Here are the records. Write out exactly the lines between the one holding "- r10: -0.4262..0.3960" and the one holding "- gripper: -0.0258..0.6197", inclusive.

[Saved entries]

○ ○ ○ ○

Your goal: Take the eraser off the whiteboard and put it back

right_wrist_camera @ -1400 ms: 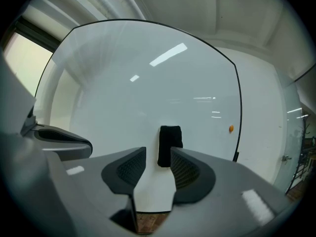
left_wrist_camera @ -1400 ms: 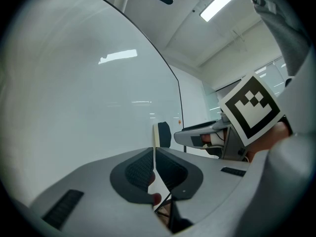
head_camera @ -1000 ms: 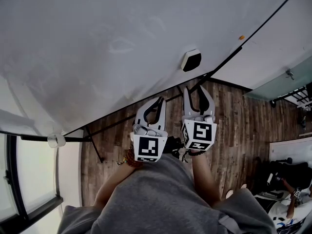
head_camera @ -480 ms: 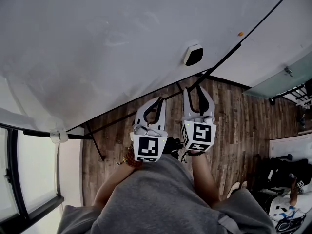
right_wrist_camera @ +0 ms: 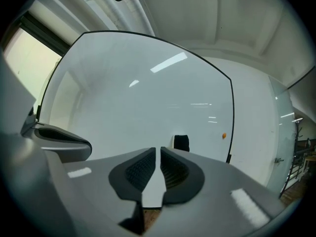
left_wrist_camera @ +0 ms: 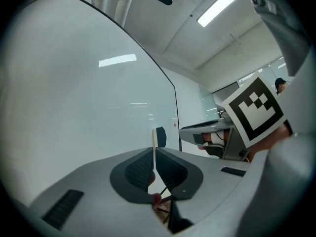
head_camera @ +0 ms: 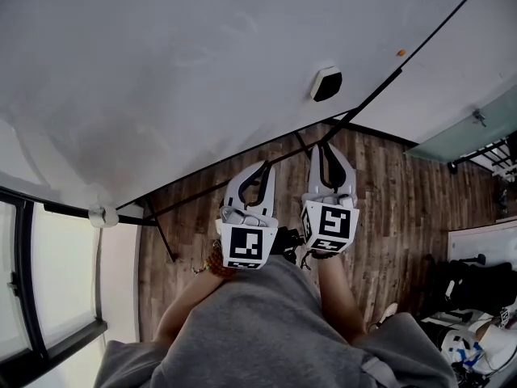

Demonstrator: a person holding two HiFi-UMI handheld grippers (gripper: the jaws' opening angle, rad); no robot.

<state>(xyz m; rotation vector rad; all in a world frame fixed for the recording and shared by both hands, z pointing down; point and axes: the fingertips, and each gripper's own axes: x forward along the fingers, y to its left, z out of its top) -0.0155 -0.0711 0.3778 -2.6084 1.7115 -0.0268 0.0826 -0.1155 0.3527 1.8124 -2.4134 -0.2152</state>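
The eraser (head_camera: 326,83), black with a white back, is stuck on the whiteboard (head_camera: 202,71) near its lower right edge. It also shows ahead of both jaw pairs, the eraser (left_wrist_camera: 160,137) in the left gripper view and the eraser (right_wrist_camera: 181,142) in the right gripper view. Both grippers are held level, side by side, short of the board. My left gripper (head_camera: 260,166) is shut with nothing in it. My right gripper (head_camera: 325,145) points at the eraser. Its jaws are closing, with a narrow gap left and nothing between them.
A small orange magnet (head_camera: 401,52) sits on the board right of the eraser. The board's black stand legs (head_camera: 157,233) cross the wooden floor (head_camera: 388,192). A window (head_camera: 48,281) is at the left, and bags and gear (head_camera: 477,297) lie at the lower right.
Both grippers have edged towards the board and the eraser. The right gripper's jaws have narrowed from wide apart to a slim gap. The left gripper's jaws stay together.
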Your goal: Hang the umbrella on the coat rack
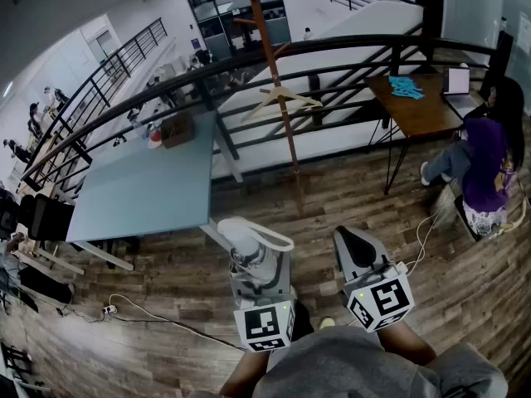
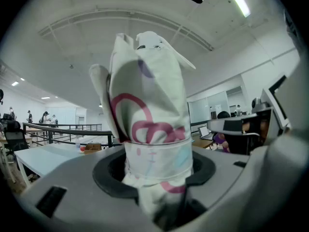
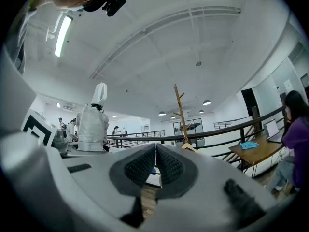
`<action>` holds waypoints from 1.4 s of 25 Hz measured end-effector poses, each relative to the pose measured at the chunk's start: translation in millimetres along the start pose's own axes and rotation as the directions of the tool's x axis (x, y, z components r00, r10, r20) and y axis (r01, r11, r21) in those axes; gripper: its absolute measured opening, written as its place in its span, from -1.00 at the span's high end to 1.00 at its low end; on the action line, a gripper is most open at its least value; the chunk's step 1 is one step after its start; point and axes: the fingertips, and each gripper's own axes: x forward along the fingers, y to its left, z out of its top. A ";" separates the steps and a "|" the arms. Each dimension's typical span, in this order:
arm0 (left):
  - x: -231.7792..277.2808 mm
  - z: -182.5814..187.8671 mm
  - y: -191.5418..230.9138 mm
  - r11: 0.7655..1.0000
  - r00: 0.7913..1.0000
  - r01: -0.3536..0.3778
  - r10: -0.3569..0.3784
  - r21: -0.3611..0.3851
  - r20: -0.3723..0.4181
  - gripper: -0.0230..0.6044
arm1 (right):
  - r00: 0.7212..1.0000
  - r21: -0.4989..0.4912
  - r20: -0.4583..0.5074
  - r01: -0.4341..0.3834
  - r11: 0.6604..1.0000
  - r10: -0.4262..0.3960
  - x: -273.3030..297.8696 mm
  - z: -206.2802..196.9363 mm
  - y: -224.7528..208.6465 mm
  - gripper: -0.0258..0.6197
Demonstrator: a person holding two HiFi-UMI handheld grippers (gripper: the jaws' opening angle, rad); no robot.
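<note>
A folded white umbrella (image 2: 149, 105) with pink markings stands upright between the jaws of my left gripper (image 2: 155, 175), which is shut on its lower part. In the head view the umbrella (image 1: 246, 237) and its strap loop rise from the left gripper (image 1: 253, 264) just above the floor. Beside it, my right gripper (image 1: 355, 247) is shut with nothing in it; its ribbed pads (image 3: 166, 167) touch. The brown wooden coat rack (image 1: 278, 89) stands ahead by the railing, with a wooden hanger (image 1: 282, 99) on it. From the right gripper view the coat rack (image 3: 181, 112) is far off.
A light-blue table (image 1: 149, 185) with a cardboard box (image 1: 177, 128) stands left of the rack. A dark railing (image 1: 348, 48) runs behind. At right, a person in purple (image 1: 488, 152) sits at a brown desk (image 1: 415, 106) with a laptop. A cable (image 1: 158, 315) lies on the wooden floor.
</note>
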 end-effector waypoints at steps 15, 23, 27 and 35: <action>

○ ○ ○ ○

## The completed task
  - r10: -0.4262..0.3960
  - x: -273.3030..297.8696 mm
  - z: -206.2802..196.9363 mm
  - y: -224.7528..208.6465 mm
  - gripper: -0.0258..0.6197

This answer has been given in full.